■ REQUIRED WORK ■
Search the entries below. Return every line that has "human" in it.

■ INFORMATION SHOWN ■
'''

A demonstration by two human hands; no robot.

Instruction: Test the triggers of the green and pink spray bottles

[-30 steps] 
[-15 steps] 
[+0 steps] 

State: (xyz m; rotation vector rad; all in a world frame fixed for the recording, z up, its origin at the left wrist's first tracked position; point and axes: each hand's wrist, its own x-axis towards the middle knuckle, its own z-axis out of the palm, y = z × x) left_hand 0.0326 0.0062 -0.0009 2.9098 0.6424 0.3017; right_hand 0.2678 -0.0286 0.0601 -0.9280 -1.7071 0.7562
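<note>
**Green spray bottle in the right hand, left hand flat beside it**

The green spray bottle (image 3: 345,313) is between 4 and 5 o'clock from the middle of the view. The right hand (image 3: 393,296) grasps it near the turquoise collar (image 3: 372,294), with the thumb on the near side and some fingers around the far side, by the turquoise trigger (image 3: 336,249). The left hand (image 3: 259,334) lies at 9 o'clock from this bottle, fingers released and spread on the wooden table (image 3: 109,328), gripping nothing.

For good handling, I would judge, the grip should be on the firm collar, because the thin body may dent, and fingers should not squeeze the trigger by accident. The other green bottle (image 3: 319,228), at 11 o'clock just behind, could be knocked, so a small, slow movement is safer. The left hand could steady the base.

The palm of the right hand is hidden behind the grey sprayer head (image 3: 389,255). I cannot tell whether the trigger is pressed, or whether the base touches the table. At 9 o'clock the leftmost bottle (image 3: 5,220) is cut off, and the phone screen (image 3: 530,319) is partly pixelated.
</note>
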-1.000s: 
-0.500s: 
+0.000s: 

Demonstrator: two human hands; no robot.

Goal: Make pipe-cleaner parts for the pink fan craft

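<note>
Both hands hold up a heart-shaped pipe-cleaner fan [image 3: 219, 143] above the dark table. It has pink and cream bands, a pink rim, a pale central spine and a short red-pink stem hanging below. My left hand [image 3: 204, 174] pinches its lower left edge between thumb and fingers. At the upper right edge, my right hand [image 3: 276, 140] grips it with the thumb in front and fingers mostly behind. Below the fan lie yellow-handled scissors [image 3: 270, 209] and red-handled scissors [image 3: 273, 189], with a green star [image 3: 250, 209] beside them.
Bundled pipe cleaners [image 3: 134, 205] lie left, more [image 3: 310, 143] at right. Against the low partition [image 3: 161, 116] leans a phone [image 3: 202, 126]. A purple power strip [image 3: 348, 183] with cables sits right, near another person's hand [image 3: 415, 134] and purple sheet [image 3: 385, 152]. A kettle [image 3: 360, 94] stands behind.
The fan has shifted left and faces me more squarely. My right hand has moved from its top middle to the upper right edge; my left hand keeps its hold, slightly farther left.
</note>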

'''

■ WRITTEN ANSWER ■
A demonstration by two human hands; no robot.
Demonstrator: two human hands; no robot.

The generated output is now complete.